REQUIRED ACTION:
Reproduce the data, keeping every word exactly as it is.

DATA PROVIDED:
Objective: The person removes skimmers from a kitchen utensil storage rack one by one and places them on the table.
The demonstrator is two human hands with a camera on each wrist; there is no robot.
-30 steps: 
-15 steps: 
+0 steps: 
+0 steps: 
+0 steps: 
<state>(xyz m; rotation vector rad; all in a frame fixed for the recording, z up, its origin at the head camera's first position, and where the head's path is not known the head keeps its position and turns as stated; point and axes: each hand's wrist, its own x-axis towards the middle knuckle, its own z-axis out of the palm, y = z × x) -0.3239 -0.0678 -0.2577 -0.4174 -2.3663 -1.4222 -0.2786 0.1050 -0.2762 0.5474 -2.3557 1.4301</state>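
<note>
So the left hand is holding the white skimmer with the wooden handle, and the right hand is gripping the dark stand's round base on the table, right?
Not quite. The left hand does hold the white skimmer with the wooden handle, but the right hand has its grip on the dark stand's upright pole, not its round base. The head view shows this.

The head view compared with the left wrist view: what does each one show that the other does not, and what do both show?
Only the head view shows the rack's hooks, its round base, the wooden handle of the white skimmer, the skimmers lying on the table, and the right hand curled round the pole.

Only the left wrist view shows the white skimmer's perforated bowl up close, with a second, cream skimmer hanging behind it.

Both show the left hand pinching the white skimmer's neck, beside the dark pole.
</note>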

EXERCISE OUTPUT:
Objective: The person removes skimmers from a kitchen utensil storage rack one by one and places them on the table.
The demonstrator is two human hands with a camera on each wrist; there is no robot.
-30 steps: 
-15 steps: 
+0 steps: 
+0 steps: 
+0 steps: 
<state>(xyz m; rotation vector rad; all in a frame fixed for the recording, z up, its origin at the head camera's first position, and where the head's path is not known the head keeps its position and turns as stated; point and axes: each hand's wrist, its own x-axis towards the middle knuckle, its own z-axis out of the palm, y = z × x) -0.3239 -0.0678 -0.2577 -0.4174 -2.3663 -1.4222 -0.2786 0.1050 -0.2762 0.5474 -2.3557 1.4301</state>
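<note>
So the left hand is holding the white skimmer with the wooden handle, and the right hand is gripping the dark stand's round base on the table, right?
Not quite. The left hand does hold the white skimmer with the wooden handle, but the right hand has its grip on the dark stand's upright pole, not its round base. The head view shows this.

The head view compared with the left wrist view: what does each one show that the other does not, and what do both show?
Only the head view shows the rack's hooks, its round base, the wooden handle of the white skimmer, the skimmers lying on the table, and the right hand curled round the pole.

Only the left wrist view shows the white skimmer's perforated bowl up close, with a second, cream skimmer hanging behind it.

Both show the left hand pinching the white skimmer's neck, beside the dark pole.
</note>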

With that, the exercise is done.